Exame.com
Continua após a publicidade

Políticos podem usar produtos de luxo?

Os políticos evitam associar seu nome a locais e objetos caros

Ex-presidente Luiz Inácio Lula da Silva (Victor Moriyama/Bloomberg/Getty Images)
Ex-presidente Luiz Inácio Lula da Silva (Victor Moriyama/Bloomberg/Getty Images)
M
Money Report – Aluizio Falcão Filho

Publicado em 30 de março de 2022 às, 14h51.

Aluizio Falcão Filho

Em 2014, recebi meu conterrâneo Eduardo Campos, então pré-candidato à presidência, para uma entrevista. Conhecia Eduardo há algum tempo – até porque seu tio, Renato, era grande amigo da minha família e padrinho do meu irmão. Ao final de nossa conversa, apontei para seu pulso e perguntei: “Alguém já te criticou por usar um Rolex?”. Ele sorriu e disse que aquele relógio já havia sido alvo de algumas notinhas maldosas na imprensa pernambucana. Infelizmente, Eduardo se foi em um acidente aéreo no mês seguinte à entrevista e não houve tempo para que a imprensa nacional pegasse no seu pé por conta daquele acessório.

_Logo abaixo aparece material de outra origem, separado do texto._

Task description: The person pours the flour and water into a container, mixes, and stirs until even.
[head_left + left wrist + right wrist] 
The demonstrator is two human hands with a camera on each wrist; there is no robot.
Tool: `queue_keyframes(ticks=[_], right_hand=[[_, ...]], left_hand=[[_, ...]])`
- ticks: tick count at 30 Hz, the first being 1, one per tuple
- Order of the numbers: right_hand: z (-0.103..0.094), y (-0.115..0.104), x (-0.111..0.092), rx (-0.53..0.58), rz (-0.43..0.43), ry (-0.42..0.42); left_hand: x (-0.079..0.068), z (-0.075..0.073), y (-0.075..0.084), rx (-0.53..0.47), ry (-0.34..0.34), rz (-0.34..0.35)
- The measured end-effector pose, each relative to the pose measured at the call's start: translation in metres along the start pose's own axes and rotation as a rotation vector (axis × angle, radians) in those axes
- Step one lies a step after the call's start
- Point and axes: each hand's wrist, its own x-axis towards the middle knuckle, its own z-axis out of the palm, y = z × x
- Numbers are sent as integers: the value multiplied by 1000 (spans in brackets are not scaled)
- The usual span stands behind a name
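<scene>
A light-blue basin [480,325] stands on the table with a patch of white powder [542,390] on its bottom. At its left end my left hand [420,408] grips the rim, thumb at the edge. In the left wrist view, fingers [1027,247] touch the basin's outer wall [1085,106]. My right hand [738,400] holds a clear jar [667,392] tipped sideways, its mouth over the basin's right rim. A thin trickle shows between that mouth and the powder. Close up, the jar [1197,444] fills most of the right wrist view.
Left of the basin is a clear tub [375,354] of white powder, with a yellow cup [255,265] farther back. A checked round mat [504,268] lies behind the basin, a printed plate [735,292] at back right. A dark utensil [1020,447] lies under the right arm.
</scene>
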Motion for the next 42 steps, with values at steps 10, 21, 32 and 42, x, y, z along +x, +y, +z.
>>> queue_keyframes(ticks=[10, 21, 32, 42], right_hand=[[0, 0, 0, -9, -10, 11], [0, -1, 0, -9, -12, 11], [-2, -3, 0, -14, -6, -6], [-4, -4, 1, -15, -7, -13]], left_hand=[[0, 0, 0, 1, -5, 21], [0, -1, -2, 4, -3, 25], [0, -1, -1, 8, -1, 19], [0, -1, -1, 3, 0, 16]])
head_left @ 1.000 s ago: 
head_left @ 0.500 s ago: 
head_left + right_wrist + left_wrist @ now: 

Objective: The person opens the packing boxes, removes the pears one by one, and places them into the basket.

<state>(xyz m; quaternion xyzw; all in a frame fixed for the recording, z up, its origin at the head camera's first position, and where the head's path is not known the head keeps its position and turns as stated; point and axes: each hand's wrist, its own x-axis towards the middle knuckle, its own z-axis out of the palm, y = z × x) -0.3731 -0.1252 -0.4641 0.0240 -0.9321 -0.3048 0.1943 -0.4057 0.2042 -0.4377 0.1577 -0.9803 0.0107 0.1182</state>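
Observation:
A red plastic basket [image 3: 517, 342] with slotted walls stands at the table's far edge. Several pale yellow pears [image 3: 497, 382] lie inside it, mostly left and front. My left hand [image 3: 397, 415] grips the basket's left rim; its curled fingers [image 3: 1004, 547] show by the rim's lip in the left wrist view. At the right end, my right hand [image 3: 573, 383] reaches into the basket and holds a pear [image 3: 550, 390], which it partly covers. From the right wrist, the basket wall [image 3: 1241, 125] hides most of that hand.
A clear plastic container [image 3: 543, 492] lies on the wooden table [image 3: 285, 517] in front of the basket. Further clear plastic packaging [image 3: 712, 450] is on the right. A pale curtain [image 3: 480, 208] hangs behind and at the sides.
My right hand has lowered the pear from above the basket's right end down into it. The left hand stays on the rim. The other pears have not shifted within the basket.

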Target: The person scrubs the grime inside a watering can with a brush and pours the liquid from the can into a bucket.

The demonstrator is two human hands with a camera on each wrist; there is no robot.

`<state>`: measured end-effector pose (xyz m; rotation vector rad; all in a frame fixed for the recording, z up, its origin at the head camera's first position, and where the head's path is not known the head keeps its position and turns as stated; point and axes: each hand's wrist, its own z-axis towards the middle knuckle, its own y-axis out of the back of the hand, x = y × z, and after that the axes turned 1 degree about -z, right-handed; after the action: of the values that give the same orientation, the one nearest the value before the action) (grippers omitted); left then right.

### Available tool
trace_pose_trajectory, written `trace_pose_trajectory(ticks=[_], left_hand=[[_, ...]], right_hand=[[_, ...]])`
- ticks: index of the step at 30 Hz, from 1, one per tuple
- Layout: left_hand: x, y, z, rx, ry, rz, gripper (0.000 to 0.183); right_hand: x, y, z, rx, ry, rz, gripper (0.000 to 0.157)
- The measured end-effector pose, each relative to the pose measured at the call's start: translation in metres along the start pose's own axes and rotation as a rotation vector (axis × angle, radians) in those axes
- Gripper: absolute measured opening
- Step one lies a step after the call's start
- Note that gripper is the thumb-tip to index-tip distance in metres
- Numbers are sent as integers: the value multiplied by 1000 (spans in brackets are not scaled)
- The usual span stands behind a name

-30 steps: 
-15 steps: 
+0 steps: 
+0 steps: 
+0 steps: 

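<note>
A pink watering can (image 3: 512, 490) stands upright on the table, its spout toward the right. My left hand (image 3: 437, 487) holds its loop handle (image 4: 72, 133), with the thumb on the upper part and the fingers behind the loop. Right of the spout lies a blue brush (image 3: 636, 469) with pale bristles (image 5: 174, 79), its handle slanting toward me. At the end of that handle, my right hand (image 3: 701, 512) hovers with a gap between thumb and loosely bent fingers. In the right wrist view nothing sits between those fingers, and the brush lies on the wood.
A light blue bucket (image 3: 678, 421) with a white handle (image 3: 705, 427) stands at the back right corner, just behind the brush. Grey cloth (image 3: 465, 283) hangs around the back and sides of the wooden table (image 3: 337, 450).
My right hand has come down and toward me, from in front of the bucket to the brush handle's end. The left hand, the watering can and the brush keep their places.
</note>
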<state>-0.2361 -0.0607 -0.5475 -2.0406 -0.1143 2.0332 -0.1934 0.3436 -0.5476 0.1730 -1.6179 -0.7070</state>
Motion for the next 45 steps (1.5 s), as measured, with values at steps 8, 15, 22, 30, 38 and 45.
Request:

Me lembrei dessa história quando li uma nota que versava sobre o relógio usado por Luiz Inácio Lula da Silva, um Piaget que custaria R$ 84 000, em evento realizado no dia 26. Uma discussão nas redes sociais teve início com a divulgação da foto que mostrava a mão do ex-presidente acenando para a multidão.

Não foi a primeira vez que Lula recebeu críticas por ser associado ao luxo.

Em 1979, a revista “Manchete” o levou para jantar na boate “Gallery”, a meca dos endinheirados paulistanos, que ficou na moda até o final da década de 1980. Ele havia liderado algumas greves no ABC e tinha obtido projeção nacional na imprensa. Houve surpresa entre os frequentadores e o então líder sindical foi objeto de repreensões. O que ele disse na época? “Eu quero que todo operário ganhe o suficiente para frequentar também o Gallery”.

Diante das reações negativas, Lula nunca mais pisou naquela boate e evitou frequentar locais luxuosos por muito tempo. Fez uma exceção nos anos 1990, quando o jornalista Elio Gaspari o levou para jantar. Gaspari escolheu seu restaurante preferido, o Massimo, hoje extinto. O local, como o Gallery, também tinha um público seleto e preços altos no menu. Desta vez, o frisson não foi o mesmo. “Fui e vi que o pessoal estava pouco ligando para a minha presença”, disse Lula à Folha de S. Paulo.

Os políticos evitam associar seu nome a locais e objetos caros. De um lado, temem perder a conexão com os eleitores mais humildes, que representam a maioria do eleitorado (53 % dos eleitores ganham até dois salários-mínimos). De outro, receiam que eventuais sinais exteriores de riqueza sejam associados à corrupção.

Essa combinação é perigosa, pois pode ser atacada silenciosamente nas redes sociais. É o tipo de coisa que pode atingir Lula? Talvez não. Mas isso mostra que, daqui para frente, todo o movimento do candidato petista será acompanhado pelos opositores com lupa de alta magnificação. Qualquer descuido, neste sentido, pode ser muito explorado pelos apoiadores de Jair Bolsonaro, que está cerca de dez pontos atrás nas pesquisas.

Neste mundo das redes sociais, todo cuidado é pouco. É como diz Warren Buffet: “São necessários 20 anos para construir uma reputação e apenas cinco minutos para destruí-la”. Em política, como no mundo dos negócios, há inúmeros exemplos dessa cepa.